What Do You Mean By VPN???
What Do You Mean By VPN???

A remote-access VPN uses a public telecommunication infrastructure like the internet to provide remote users secure access to their organization's network. This is especially important when employees are using a public Wi-Fi hotspot or other avenues to use the internet and connect into their corporate network. A VPN client on the remote user's computer or mobile device connects to a VPN gateway on the organization's network. The gateway typically requires the device to authenticate its identity. Then, it creates a network link back to the device that allows it to reach internal network resources -- e.g., file servers, printers and intranets -- as though it was on that network locally.

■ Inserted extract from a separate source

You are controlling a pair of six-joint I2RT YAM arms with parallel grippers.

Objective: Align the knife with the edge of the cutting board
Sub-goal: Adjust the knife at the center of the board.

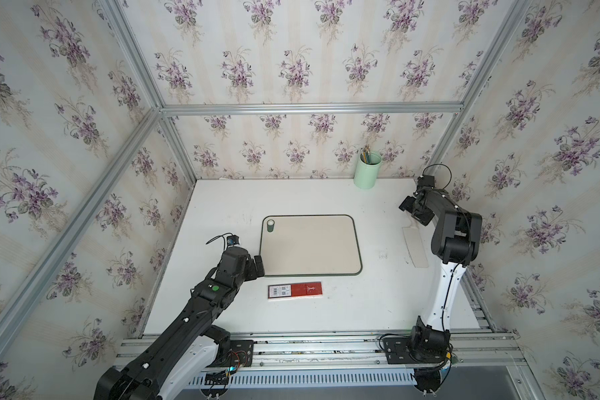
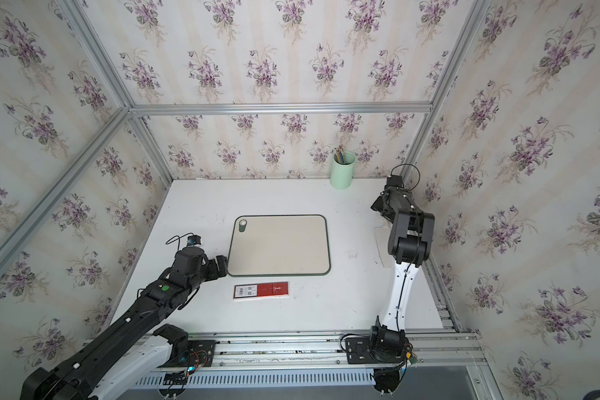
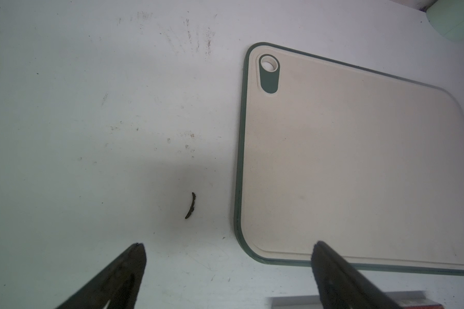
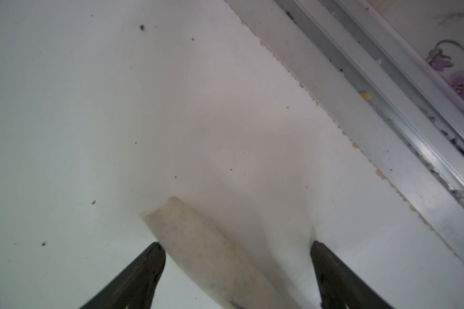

A remote-access VPN usually relies on either IPsec or Secure Sockets Layer (SSL) to secure the connection, although SSL VPNs are often focused on supplying secure access to a single application, rather than to the entire internal network. Some VPNs provide Layer 2 access to the target network; these require a tunneling protocol like PPTP or L2TP running across the base IPsec connection.

VPNs can also be defined between specific computers, typically servers in separate data centers, when security requirements for their exchanges exceed what the enterprise network can deliver. Increasingly, enterprises also use VPN connections in either remote-access mode or site-to-site mode to connect -- or connect to -- resources in a public infrastructure-as-a-service environment. Newer hybrid-access scenarios put the VPN gateway itself in the cloud, with a secure link from the cloud service provider into the internal network.